2021-12-17 03:26:41 +01:00
Martijn Dekker
e67df29c07 Re-fix defining types conditionally or in subshells (re: f508660d)
New version. I'm pretty sure the problems that forced me to revert
it earlier are fixed.

This commit mitigates the effects of the hack explained in the
referenced commit so that dummy built-in command nodes added by the
parser for declaration/assignment purposes do not leak out into the
execution level, except in a relatively harmless corner case.

Something like

    if false; then
        typeset -T Foo_t=(integer -i bar)
    fi

will no longer leave a broken dummy Foo_t declaration command. The
same applies to declaration commands created with enum.

The corner case remaining is:

    $ ksh -c 'false && enum E_t=(a b c); E_t -a x=(b b a c)'
    ksh: E_t: not found

Since the 'enum' command is not executed, this should have thrown
a syntax error on the 'E_t -a' declaration:
ksh: syntax error at line 1: `(' unexpected

This is because the -c script is parsed entirely before being
executed, so E_t is recognised as a declaration built-in at parse
time. However, the 'not found' error shows that it was successfully
eliminated at execution time, so the inconsistent state will no
longer persist.

This fix now allows another fix to be effective as well: since
built-ins do not know about virtual subshells, fork a virtual
subshell into a real subshell before adding any built-ins.

src/cmd/ksh93/sh/parse.c:

- Add a pair of functions, dcl_hactivate() and dcl_dehacktivate(),
  that (de)activate an internal declaration built-ins tree into
  which check_typedef() can pre-add dummy type declaration command
  nodes. A viewpath from the main built-ins tree to this internal
  tree is added, unifying the two for search purposes and causing
  new nodes to be added to the internal tree. When parsing is done,
  we close that viewpath. This hides those pre-added nodes at
  execution time. Since the parser is sometimes called recursively
  (e.g. for command substitutions), keep track of this and only
  activate and deactivate at the first level.
     (Fixed compared to previous version of this commit: calling
  dcl_dehacktivate() when the recursion level is already zero is
  now a harmless no-op. Since this only occurs in error handling
  conditions, who cares.)

- We also need to catch errors. This is done by setting libast's
  error_info.exit variable to a dcl_exit() function that tidies up
  and then passes control to the original (usually sh_exit()).
     (Fixed compared to previous version of this commit: dcl_exit()
  immediately deactivates the hack, no matter the recursion level,
  and restores the regular sh_exit(). This is the right thing to
  do when we're in the process of erroring out.)

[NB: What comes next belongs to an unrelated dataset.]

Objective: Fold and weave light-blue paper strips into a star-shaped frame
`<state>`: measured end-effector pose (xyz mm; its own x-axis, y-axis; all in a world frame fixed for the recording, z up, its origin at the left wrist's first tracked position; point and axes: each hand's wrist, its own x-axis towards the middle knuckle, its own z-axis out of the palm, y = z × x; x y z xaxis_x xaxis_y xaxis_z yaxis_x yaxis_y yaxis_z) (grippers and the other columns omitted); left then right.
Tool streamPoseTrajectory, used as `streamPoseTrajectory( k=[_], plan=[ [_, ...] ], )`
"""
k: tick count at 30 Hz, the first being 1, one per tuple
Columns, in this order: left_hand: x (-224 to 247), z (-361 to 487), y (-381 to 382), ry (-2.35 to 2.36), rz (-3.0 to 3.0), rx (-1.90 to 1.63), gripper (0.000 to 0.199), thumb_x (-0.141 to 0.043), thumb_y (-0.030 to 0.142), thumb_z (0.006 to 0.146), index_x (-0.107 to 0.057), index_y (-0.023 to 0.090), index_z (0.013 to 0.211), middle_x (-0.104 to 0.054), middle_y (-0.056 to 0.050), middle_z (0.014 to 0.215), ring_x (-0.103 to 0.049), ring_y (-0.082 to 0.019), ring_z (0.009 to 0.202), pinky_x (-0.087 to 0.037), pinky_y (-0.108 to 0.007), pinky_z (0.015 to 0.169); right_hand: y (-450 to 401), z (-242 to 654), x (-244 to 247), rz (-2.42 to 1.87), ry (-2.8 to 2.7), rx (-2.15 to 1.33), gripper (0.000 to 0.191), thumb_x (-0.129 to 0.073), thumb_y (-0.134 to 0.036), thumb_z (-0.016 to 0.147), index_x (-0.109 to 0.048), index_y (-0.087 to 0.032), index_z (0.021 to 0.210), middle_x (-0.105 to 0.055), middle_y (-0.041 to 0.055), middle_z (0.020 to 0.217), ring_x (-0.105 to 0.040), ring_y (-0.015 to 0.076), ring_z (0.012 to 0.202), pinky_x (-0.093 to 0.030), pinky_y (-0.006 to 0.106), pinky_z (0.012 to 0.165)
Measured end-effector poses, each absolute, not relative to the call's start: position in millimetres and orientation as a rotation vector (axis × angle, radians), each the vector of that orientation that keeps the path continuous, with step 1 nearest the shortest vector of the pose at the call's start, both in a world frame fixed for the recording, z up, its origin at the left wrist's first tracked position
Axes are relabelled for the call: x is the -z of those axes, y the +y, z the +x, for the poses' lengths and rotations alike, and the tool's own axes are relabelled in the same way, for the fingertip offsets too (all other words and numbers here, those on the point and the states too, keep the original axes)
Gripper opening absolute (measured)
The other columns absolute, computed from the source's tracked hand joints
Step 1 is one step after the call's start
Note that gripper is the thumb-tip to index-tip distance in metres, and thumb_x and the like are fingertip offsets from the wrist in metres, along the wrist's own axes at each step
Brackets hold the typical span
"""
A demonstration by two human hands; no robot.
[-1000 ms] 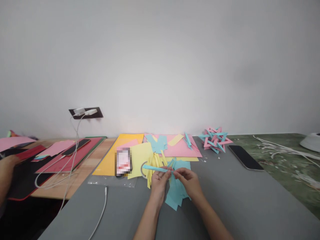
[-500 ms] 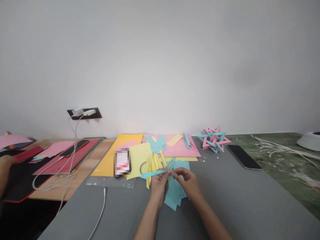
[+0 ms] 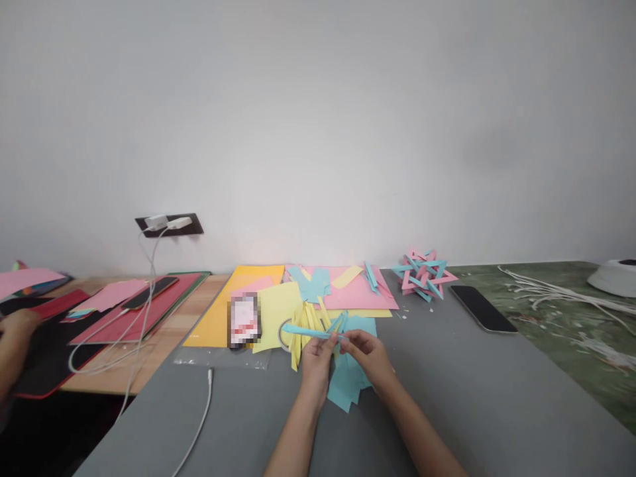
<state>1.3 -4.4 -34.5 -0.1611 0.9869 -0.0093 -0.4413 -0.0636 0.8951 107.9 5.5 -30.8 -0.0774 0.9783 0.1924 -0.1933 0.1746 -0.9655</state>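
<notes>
- Yellow strips crowd behind the left hand, lower centre; blue sheets lie below the right hand.
- Right of centre, a pink-and-blue paper star sits near a dark phone.
- A narrow, folded blue strip, lower centre, is pinched in left fingertips; right fingertips bunch beside its end, grip unclear to me.

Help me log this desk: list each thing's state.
Blue strip: held
Left hand: pinching blue strip
Right hand: pinching blue strip
Yellow strips: heaped
Blue sheets: overlapping
Paper star: assembled
Right phone: screen dark
Left phone: screen dark, cable attached
Middle phone: screen lit
Chargers: plugged in
Front cable: end loose
</notes>
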Motion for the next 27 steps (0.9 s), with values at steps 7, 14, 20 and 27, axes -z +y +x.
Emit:
streamPoseTrajectory(
  k=[7,14,20,27],
  plan=[
    [25.1,3.4,-6.9,0.897,0.714,-1.617,0.025,-0.062,0.029,0.062,-0.062,0.013,0.08,-0.066,-0.006,0.078,-0.06,-0.015,0.071,-0.045,-0.026,0.07,8.6,117.6,30.1,-0.891,-1.248,-1.119,0.027,-0.059,-0.044,0.061,-0.057,-0.016,0.06,-0.055,-0.0007,0.051,-0.051,0.0117,0.052,-0.041,0.024,0.055],
    [12.7,-0.3,-5.9,0.949,0.652,-1.672,0.018,-0.065,0.027,0.058,-0.062,0.012,0.066,-0.067,-0.006,0.073,-0.061,-0.016,0.075,-0.046,-0.024,0.071,10.3,121.6,28.1,-0.858,-1.196,-1.128,0.027,-0.061,-0.042,0.06,-0.057,-0.017,0.067,-0.056,-0.0008,0.055,-0.052,0.0123,0.054,-0.041,0.025,0.056],
    [12.1,-2.8,-6.1,0.926,0.644,-1.709,0.016,-0.065,0.025,0.059,-0.062,0.012,0.069,-0.067,-0.006,0.076,-0.06,-0.016,0.079,-0.046,-0.024,0.072,7.7,119.6,26.5,-0.83,-1.183,-1.144,0.022,-0.06,-0.038,0.063,-0.059,-0.017,0.067,-0.056,-0.0007,0.055,-0.051,0.0113,0.054,-0.041,0.025,0.056],
    [7.5,-18.3,-1.4,0.894,0.614,-1.811,0.011,-0.066,0.02,0.058,-0.061,0.012,0.066,-0.066,-0.003,0.071,-0.061,-0.011,0.072,-0.046,-0.017,0.067,14.4,124.8,32.4,-0.809,-1.167,-1.146,0.018,-0.061,-0.035,0.063,-0.06,-0.017,0.067,-0.054,-0.0011,0.054,-0.049,0.0107,0.053,-0.04,0.024,0.056]
  ],
)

- sh_cmd(): This is the most central function in the parser. You'd
  think it was sh_parse(), but $(modern)-form command substitutions
  use sh_dolparen() instead. Both call sh_cmd(). So let's simply
  add a dcl_hacktivate() call at the beginning and a
  dcl_deactivate() call at the end.

- assign(): This function calls path_search(), which among many
  other things executes an FPATH search, which may execute
  arbitrary code at parse time (!!!). So, regardless of recursion
  level, forcibly dehacktivate() to avoid those ugly parser side
  effects returning in that context.

src/cmd/ksh93/bltins/enum.c: b_enum():

- Fork a virtual subshell before adding a built-in.

src/cmd/ksh93/sh/xec.c: sh_exec():

- Fork a virtual subshell when detecting typeset's -T option.

Improves fix to https://github.com/ksh93/ksh/issues/256
2021-12-17 01:28:28 +01:00
Martijn Dekker
2bc1d814c9 Do not exit shell on Ctrl+C with SIGINT ignored (re: 7e5fd3e9)
The killpg(getpgrp(),SIGINT) call added to ed_getchar() in that
commit caused the interactive shell to exit on ^C even if SIGINT is
being ignored. We cannot revert or remove that call without
breaking job control. This commit applies a new fix instead.

Reproducers fixed by this commit:

  SIGINT ignored by child:

    $ PS1='childshell$ ' ksh
    childshell$ trap '' INT
    childshell$ (press Ctrl+C)
    $

  SIGINT ignored by parent:

    $ (trap '' INT; ENV=/./dev/null PS1='childshell$ ' ksh)
    childshell$ (press Ctrl+C)
    $

  SIGINT ignored by parent, trapped in child:

    $ (trap '' INT; ENV=/./dev/null PS1='childshell$ ' ksh)
    childshell$ trap 'echo test' INT
    childshell$ (press Ctrl+C)
    $

I've experimentally determined that, under these conditions, the
SFIO stream error state is set to 256 == 0400 == SH_EXITSIG.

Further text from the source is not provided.